• **What is being asked**: Nothing in the copy should be a picture; everything else in the listing is to be restated exactly.

• **Supplied information**:
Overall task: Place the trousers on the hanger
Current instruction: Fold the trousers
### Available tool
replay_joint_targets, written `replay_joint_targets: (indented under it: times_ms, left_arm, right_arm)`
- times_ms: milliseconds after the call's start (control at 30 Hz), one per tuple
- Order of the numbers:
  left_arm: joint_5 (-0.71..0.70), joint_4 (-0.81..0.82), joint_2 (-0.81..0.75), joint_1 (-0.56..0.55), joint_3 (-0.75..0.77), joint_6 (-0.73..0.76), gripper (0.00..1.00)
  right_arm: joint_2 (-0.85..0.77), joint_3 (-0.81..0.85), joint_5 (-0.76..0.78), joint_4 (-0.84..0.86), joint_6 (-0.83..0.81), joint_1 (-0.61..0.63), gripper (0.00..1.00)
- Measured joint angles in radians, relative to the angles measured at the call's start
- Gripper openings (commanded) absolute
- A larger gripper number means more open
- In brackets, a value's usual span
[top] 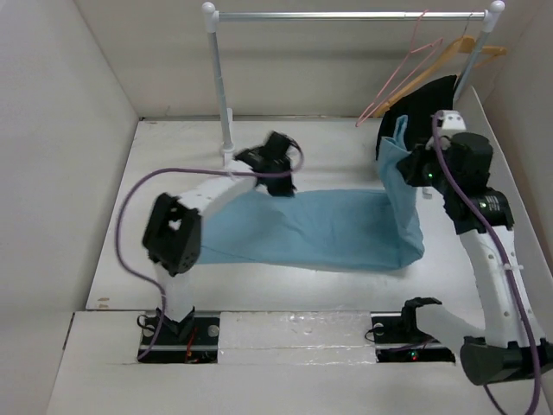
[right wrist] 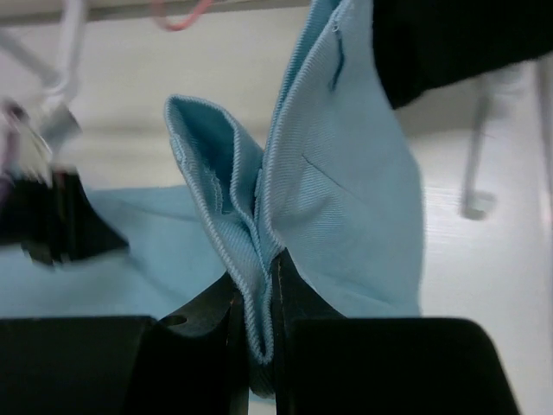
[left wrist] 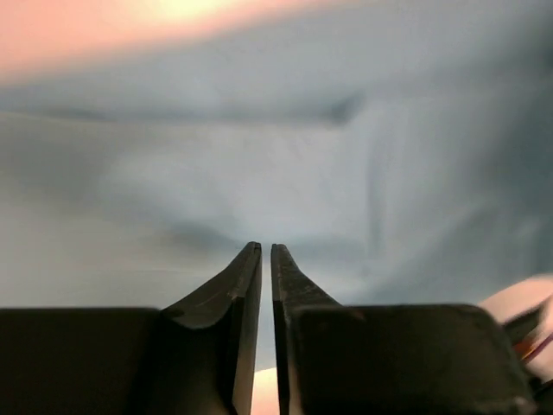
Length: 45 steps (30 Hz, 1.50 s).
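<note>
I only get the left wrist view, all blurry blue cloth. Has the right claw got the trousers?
Observer: Yes, the right claw is shut on a bunched edge of the trousers.
Operator: Is that end lifted?
Observer: It stands up off the table; the rest lies flat.
Operator: Where's a hanger?
Observer: A bare pink hanger hangs on the rail, far right, above a black garment.

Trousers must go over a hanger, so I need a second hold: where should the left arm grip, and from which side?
The far edge of the trousers at their left end, from above: the cloth lies flat on the table there, and the right gripper holds the raised right end.
</note>
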Motion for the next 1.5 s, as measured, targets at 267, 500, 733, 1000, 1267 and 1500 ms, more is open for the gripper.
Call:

• **Task answer**:
Overall task: Place the trousers on the hanger
Current instruction: Fold the trousers
### Available tool
replay_joint_targets, written `replay_joint_targets: (indented under it: times_ms, left_arm, right_arm)`
- times_ms: milliseconds after the call's start (control at 30 Hz), one per tuple
- Order of the numbers:
  left_arm: joint_5 (-0.71..0.70), joint_4 (-0.81..0.82), joint_2 (-0.81..0.75), joint_1 (-0.56..0.55), joint_3 (-0.75..0.77), joint_6 (-0.73..0.76), gripper (0.00..1.00)
  right_arm: joint_2 (-0.85..0.77), joint_3 (-0.81..0.85), joint_5 (-0.76..0.78), joint_4 (-0.84..0.86), joint_6 (-0.83..0.81), joint_1 (-0.61..0.63), gripper (0.00..1.00)
- Measured joint angles in radians, relative to the angles measured at the call's start
- Gripper openings (commanded) absolute
- A larger gripper number means more open
- In brackets, a value's usual span
[top] 
[right wrist] 
[left wrist] 
Length: 45 steps (30 Hz, 1.50 s).
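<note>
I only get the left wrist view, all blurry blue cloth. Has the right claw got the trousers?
Observer: Yes, the right claw is shut on a bunched edge of the trousers.
Operator: Is that end lifted?
Observer: It stands up off the table; the rest lies flat.
Operator: Where's a hanger?
Observer: A bare pink hanger hangs on the rail, far right, above a black garment.

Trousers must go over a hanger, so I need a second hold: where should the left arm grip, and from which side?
The far edge of the trousers at their left end, from above: the cloth lies flat on the table there, and the right gripper holds the raised right end.
</note>
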Motion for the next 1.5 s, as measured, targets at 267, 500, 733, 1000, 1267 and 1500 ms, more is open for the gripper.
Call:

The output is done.